The new edition of the Poems of Elizabeth Barrett Browning, contains besides many original pieces, her translation of the "Prometheus Bound," of Æschylus, never hitherto published, although, as she informs us, once privately circulated in another and less complete form. It bears no mark of a woman's hand: it is rugged, massive, and sublime, as befits the grand old fate drama which the genius of the Greek moulded out of the immortal agony of the beneficent Titan. From the new poems we select the following exquisite love sonnets, from a series scarcely inferior to those in which Shakspeare has given the history of his heart-life:

"I lift my heavy heart up solemnly,
As once Electra her sepulchral urn,
And, looking in thine eyes, I overturn
The ashes at thy feet. Behold and see
What a great heap of grief lay hid in me,
And how the red wild sparkles dimly burn
Through the ashen grayness. If thy foot in scorn
Could tread them out to darkness utterly,
It might be well perhaps. But if instead
Thou wait beside me for the wind to blow
The gray dust up, ... those laurels on thine head,
O my beloved, will not shield thee so,
That none of all the fires shall scorch and shred
The hair beneath. Stand further off, then! Go.

"Go from me. Yet I feel that I shall stand
Henceforward in thy shadow. Never more
Alone upon the threshold of my door
Of individual life, I shall command
The uses of my soul, nor lift my hand
Serenely in the sunshine as before,
Without the sense of that which I forbore,
Thy touch upon the palm. The widest land
Doom takes to part us, leaves thy heart in mine
With pulses that beat double. What I do
And what I dream include thee, as the wine
Must taste of its own grapes. And when I sue
God for myself, He hears that name of thine,
And sees within my eyes, the tears of two.

"Beloved, my beloved, when I think
That thou wast in the world a year ago,
What time I sat alone here in the snow,
And saw no foot-print, heard the silence sink
No moment at they voice; ... but link by link
Went courting all my chains, as if that so
They never could fall off at any blow
Struck by thy possible hand.... Why, thus I drink
Of life's great cup of wonder. Wonderful,
Never to feel thee thrill the day or night
With personal act or speech,—nor ever call
Some prescience of thee with the blossoms white
Thou sawest growing! Atheists are as dull,
Who cannot guess God's presence out of sight.

"First time he kissed me, he but only kissed
The fingers of this hand wherewith I write,
And ever since it grew more clear and white;
How to world greetings ... quick with its 'Oh, list,'
When the angels speak. A ring of amethyst
I could not wear there plainer to my sight
Than that first kiss. The second passed in height
The first, and sought the forehead, and half-missed,
Half falling on the hair. O, beyond meed!
That was the chrism of love, which love's own crown,
With sanctifying sweetness, did precede.
The third, upon my lips was folded down,
In perfect purple state! Since when, indeed,
I have been proud, and said, 'My love, my own.'"

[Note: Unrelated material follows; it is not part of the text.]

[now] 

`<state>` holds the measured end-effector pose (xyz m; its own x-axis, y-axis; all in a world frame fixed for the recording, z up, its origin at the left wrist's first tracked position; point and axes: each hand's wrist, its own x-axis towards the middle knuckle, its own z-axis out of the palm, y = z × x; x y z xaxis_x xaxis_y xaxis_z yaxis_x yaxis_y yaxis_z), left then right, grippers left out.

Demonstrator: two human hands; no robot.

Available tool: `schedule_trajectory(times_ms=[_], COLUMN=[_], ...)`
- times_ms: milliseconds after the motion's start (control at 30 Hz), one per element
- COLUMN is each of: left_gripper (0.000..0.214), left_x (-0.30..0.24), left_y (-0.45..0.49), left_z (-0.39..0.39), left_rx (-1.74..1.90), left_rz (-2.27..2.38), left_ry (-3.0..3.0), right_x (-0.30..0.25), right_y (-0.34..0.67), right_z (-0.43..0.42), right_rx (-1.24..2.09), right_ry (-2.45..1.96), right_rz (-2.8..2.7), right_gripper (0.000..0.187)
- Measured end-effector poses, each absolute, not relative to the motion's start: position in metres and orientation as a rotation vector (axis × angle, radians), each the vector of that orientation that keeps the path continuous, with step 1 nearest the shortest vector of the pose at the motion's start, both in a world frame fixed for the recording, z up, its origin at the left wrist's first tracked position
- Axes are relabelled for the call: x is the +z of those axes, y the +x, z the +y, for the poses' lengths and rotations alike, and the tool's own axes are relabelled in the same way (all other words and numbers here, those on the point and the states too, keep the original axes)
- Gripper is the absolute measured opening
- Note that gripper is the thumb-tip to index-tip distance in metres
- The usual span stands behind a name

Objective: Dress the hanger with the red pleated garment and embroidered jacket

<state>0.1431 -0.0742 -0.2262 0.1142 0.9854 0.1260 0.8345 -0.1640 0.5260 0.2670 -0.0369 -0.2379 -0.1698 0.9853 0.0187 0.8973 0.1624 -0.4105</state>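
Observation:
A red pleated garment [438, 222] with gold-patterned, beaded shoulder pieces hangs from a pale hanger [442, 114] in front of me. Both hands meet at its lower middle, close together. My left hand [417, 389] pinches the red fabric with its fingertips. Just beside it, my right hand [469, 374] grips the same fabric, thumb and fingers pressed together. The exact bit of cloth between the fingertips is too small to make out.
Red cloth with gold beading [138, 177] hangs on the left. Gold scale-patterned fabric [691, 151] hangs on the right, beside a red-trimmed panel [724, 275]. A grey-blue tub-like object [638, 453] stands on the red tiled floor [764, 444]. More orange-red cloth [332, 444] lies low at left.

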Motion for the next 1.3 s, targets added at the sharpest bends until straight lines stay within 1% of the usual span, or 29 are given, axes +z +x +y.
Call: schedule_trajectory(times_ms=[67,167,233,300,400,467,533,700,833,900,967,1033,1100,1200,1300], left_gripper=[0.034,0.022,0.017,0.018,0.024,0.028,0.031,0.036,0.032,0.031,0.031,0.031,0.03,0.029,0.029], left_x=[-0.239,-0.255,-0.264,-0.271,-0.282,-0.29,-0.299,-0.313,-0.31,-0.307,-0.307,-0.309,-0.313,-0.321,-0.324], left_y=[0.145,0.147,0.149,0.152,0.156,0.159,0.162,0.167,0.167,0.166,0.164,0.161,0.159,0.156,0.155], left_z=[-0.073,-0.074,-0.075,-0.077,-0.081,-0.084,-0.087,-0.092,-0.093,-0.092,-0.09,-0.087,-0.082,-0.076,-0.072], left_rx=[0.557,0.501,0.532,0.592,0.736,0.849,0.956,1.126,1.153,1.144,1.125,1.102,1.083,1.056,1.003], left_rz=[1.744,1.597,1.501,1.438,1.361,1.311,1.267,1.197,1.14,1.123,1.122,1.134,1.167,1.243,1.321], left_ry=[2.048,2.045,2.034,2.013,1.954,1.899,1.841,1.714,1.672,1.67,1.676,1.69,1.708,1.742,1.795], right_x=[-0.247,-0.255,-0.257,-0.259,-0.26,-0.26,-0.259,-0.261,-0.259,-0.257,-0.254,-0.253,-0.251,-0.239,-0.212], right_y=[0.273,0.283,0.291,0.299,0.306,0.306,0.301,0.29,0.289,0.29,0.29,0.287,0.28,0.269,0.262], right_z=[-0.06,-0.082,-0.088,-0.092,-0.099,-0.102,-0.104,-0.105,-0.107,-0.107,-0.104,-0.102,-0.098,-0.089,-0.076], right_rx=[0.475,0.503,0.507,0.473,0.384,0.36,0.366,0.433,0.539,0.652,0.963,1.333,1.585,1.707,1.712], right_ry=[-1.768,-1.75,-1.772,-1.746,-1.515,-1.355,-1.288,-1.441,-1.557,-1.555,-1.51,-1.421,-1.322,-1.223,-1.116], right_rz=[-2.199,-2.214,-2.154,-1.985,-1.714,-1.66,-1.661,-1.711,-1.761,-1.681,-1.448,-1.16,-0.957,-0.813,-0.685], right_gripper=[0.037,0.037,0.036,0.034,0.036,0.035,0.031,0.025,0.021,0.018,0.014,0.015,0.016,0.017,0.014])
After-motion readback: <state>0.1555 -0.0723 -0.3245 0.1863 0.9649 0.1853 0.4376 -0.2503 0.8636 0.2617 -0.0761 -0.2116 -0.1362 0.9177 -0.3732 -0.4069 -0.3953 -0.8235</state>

The candidateship between Lord Palmerston and the historian Alison for the office of Lord Rector of the University of Glasgow, resulted in a majority for the latter, on the gross poll, of 69. As, however, of the "four nations" into which the students were distributed, each of the candidates had two, the election should have been decided by the vote of the present Rector, Mr. Macaulay; but he declines the duty, and would not go to the university during the contest.


The Official Gazette announces that "the Queen has been pleased to appoint Alfred Tennyson, Esq., to be Poet Laureate in ordinary to her Majesty, in the room of William Wordsworth, Esq., deceased." There have been poorer poets than Tennyson among the laureates; but this appointment does not and ought not to give much satisfaction. Mr. Tennyson had already a pension from the government, and was in no need of the salary of this office, as one or two others, and as we conceive, greater poets, are; and it had been hoped that the queen would appoint to the place the greatest poet of her own sex who has lived in England—Elizabeth Barrett Browning.